Under the 1973 reform, 1.3 million acres of land was resumed and 0.9 million of that was distributed amongst 76,000 beneficiaries. Under the 1977 reform, another 1.8 million acres of land was resumed of which 0.9 million acres was distributed amongst 13,143 beneficiaries.

“By the end of the 1970s Ayub Khan and Bhutto’s measures had benefited only 272,000 out of the total 10 million eligible rural population, and only 4.5 million acres of cultivated land (less than 10% of the total) were redistributed. The state, even at the heights of its power, proved incapable of reigning in the landed elite. The two land reforms at best clipped their wings, but they remained the most powerful force in rural Pakistan.”[ii]

The reforms did not yield the expected results due to a variety of reasons which I cannot go into due to the paucity of space. However, the commonly held view that it somehow “failed” merely due to the lack of  application of the law (accompanied by lack of enthusiasm for it) is not necessarily wrong but is a very big simplification that ignores other causes (benchmark used being 1940 productivity, etc.) and is aimed at vilifying the intentions of the people who brought them forward.
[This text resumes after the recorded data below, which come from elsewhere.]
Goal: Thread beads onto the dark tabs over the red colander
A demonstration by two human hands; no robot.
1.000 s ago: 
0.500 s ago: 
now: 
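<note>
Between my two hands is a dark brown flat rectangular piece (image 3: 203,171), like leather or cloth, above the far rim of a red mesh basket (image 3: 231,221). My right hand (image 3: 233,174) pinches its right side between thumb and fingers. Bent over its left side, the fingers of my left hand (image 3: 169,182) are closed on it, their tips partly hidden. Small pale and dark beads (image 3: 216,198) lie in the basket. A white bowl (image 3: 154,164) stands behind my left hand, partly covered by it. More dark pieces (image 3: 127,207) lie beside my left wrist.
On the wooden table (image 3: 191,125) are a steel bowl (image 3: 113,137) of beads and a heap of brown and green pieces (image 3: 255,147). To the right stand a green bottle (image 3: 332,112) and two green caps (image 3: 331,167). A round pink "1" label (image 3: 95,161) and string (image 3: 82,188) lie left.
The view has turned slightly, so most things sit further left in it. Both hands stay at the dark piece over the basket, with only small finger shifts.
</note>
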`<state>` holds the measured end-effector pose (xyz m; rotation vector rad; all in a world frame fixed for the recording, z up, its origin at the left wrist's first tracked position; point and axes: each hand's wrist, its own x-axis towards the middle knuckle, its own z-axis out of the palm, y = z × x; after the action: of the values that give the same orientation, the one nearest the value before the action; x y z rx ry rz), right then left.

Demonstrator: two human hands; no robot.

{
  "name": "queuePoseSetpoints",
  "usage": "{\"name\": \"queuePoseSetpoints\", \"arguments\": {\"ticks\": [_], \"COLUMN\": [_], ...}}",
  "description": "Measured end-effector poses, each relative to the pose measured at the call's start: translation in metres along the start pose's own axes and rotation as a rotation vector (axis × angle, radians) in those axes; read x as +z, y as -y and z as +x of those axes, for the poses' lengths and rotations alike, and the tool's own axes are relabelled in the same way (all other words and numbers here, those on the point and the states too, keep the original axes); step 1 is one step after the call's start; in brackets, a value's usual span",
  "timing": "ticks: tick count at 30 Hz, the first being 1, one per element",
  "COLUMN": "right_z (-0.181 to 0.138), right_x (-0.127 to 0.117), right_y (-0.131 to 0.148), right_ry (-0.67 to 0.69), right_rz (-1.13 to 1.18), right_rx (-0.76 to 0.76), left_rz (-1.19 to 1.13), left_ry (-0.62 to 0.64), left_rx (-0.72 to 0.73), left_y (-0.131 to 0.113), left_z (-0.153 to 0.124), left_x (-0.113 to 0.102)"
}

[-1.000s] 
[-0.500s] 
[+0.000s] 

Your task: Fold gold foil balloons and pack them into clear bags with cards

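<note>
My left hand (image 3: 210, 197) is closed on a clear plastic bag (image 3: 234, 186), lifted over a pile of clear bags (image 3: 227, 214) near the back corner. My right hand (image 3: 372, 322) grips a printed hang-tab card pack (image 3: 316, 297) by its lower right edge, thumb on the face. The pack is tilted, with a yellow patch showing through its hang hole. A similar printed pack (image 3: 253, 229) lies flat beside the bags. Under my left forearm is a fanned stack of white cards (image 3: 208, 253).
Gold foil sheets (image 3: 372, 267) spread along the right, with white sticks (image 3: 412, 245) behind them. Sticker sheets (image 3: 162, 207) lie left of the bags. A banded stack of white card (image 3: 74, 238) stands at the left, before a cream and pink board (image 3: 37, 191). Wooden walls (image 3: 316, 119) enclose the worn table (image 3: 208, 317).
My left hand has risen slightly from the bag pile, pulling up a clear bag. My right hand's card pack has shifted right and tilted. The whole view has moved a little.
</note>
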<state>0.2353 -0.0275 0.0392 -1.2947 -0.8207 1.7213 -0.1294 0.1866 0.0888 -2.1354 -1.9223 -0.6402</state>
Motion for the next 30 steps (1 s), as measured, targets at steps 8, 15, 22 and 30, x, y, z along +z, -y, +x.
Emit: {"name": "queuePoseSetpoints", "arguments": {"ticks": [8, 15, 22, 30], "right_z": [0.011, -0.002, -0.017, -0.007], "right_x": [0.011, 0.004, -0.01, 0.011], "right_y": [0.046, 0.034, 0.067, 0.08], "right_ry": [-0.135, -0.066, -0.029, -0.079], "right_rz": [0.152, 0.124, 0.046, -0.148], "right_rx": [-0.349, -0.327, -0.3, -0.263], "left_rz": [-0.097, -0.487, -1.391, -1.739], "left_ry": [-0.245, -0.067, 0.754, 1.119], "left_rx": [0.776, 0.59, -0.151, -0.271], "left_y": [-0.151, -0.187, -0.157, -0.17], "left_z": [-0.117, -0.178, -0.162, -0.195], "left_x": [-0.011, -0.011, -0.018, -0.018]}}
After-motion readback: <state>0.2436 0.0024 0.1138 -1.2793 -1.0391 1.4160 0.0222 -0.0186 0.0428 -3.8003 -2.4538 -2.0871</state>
The lack of meaningful reform in Sind affirms this viewpoint (average land holding in Punjab had come down to 466 acres compared to 566 acres in Sind – both in violation of the ceiling imposed). In Punjab, only 42% of the holdings in excess of the ceilings were taken over compared to 59% in Sind. However, still 30% of the nation’s farm lands were owned by less than 0.5% percent of the population. Meanwhile, wage labourers in rural areas had become a burning socio-economic issue. Needless to say, the reforms did not radically change the nature of land tenure in the Pakistan in practice, however it infuriated the landed aristocracy who were up in arms over the issue and the 1977 abolition of exemption to religious holdings sent the religio-political groups running around with their slogans against land reforms.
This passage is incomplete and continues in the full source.